In the data below, locate each line with the word "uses" and list it.

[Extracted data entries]
-- Opening Marker --

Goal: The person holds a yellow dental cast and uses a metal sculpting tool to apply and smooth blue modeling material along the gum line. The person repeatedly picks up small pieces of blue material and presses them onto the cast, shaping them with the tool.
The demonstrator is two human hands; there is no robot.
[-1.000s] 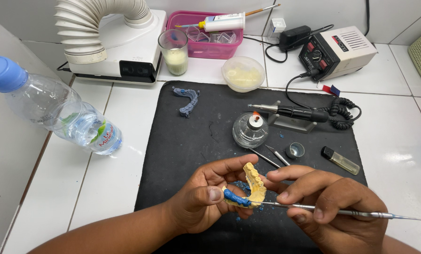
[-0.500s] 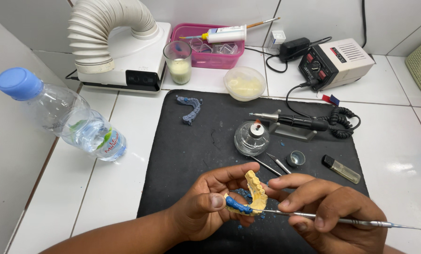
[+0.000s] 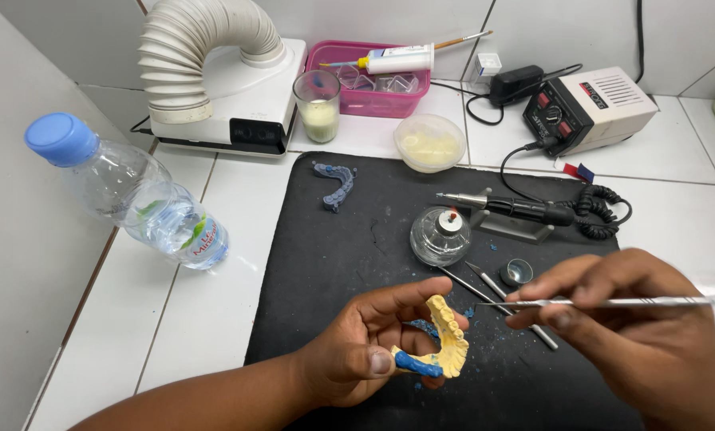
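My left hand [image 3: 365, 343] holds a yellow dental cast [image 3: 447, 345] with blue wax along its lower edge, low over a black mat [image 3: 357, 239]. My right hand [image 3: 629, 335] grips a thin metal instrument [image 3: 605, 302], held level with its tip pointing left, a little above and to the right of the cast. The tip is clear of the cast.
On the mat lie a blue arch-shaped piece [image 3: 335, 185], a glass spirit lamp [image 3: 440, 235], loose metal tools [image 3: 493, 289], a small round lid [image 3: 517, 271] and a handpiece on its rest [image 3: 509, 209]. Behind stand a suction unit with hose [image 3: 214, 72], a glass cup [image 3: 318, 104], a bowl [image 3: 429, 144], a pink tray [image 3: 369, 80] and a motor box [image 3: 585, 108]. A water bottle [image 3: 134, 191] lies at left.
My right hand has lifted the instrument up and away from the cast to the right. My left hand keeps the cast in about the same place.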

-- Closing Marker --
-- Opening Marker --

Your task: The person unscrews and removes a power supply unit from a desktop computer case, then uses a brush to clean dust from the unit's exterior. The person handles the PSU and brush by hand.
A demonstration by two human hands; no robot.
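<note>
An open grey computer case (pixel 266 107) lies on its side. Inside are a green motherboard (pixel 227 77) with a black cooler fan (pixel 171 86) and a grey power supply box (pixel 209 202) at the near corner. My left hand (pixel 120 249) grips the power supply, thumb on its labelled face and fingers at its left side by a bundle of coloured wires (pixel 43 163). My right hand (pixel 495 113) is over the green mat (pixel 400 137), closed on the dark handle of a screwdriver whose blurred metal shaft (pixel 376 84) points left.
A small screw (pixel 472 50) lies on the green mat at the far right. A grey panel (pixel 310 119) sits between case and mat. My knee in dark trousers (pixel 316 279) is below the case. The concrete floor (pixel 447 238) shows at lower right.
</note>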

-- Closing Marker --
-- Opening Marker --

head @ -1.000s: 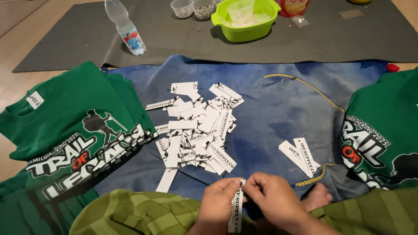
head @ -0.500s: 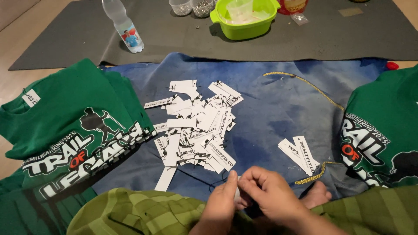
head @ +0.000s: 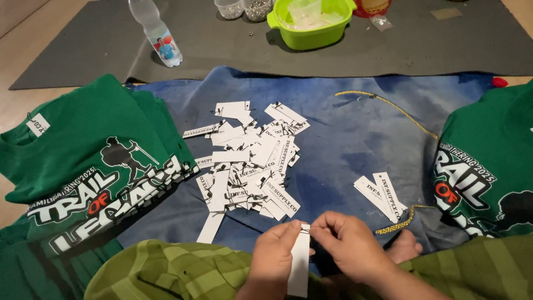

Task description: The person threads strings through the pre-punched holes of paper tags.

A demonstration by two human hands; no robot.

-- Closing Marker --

## COMPLETED TASK
Goal: The person holds a yellow dental cast and uses a metal sculpting tool to apply and smooth blue modeling material along the gum line. The person repeatedly picks up small pieces of blue material and presses them onto the cast, shaping them with the tool.
Your task: The person unscrews and removes a power supply unit from a desktop computer case, then uses a brush to clean dust from the unit's exterior. The person handles the PSU and brush by hand.

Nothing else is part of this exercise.